Aim of the exercise =
The answer must repeat each line of the material exactly.
----------
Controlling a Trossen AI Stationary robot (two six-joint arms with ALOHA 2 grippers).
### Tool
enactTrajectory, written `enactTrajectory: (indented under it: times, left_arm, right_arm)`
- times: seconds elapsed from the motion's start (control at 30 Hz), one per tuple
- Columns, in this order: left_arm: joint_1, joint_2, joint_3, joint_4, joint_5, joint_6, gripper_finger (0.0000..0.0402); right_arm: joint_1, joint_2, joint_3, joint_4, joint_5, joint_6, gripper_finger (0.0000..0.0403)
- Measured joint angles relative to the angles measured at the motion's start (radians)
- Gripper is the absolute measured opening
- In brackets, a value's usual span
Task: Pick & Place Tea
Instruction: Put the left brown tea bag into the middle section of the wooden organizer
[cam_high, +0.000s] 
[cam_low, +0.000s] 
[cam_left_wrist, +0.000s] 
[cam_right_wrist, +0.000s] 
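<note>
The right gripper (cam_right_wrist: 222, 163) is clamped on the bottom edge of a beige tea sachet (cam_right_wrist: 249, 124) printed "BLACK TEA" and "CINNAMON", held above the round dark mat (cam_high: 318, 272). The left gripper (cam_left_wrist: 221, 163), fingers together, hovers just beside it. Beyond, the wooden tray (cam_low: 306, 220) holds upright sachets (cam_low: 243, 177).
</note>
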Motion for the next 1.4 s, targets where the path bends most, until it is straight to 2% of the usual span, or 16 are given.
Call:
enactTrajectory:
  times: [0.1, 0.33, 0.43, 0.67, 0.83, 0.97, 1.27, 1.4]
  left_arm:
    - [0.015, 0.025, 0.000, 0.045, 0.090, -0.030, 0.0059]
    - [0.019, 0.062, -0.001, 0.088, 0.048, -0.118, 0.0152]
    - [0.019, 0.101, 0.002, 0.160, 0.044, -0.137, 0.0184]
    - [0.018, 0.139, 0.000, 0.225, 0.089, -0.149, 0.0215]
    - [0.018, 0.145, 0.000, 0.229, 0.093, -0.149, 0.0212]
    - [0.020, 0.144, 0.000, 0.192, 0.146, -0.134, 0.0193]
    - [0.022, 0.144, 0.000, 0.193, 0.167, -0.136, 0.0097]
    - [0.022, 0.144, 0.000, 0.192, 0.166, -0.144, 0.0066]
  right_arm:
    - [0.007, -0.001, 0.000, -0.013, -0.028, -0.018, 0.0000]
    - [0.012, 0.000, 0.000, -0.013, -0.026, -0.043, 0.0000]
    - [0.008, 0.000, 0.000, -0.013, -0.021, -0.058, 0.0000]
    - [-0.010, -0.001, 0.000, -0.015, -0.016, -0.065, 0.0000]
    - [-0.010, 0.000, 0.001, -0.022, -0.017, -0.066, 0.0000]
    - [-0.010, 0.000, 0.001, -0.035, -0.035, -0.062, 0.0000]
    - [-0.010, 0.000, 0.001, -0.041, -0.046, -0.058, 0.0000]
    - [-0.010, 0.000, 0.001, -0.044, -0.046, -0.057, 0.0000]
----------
Answer section =
Controlling a Trossen AI Stationary robot (two six-joint arms with ALOHA 2 grippers).
### Tool
enactTrajectory, written `enactTrajectory: (indented under it: times, left_arm, right_arm)`
- times: seconds elapsed from the motion's start (control at 30 Hz), one per tuple
- Columns, in this order: left_arm: joint_1, joint_2, joint_3, joint_4, joint_5, joint_6, gripper_finger (0.0000..0.0402); right_arm: joint_1, joint_2, joint_3, joint_4, joint_5, joint_6, gripper_finger (0.0000..0.0403)
- Measured joint angles relative to the angles measured at the motion's start (radians)
- Gripper is the absolute measured opening
- In brackets, a value's usual span
Task: Pick & Place Tea
Instruction: Put the left brown tea bag into the middle section of the wooden organizer
[cam_high, +0.000s] 
[cam_low, +0.000s] 
[cam_left_wrist, +0.000s] 
[cam_right_wrist, +0.000s] 
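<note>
The right gripper (cam_right_wrist: 222, 163) is clamped on the bottom edge of a beige tea sachet (cam_right_wrist: 249, 124) printed "BLACK TEA" and "CINNAMON", held above the round dark mat (cam_high: 318, 272). The left gripper (cam_left_wrist: 221, 163), fingers together, hovers just beside it. Beyond, the wooden tray (cam_low: 306, 220) holds upright sachets (cam_low: 243, 177).
</note>
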Motion for the next 1.4 s, targets where the path bends most, until it is straight to 2% of the usual span, or 16 are given.
Call:
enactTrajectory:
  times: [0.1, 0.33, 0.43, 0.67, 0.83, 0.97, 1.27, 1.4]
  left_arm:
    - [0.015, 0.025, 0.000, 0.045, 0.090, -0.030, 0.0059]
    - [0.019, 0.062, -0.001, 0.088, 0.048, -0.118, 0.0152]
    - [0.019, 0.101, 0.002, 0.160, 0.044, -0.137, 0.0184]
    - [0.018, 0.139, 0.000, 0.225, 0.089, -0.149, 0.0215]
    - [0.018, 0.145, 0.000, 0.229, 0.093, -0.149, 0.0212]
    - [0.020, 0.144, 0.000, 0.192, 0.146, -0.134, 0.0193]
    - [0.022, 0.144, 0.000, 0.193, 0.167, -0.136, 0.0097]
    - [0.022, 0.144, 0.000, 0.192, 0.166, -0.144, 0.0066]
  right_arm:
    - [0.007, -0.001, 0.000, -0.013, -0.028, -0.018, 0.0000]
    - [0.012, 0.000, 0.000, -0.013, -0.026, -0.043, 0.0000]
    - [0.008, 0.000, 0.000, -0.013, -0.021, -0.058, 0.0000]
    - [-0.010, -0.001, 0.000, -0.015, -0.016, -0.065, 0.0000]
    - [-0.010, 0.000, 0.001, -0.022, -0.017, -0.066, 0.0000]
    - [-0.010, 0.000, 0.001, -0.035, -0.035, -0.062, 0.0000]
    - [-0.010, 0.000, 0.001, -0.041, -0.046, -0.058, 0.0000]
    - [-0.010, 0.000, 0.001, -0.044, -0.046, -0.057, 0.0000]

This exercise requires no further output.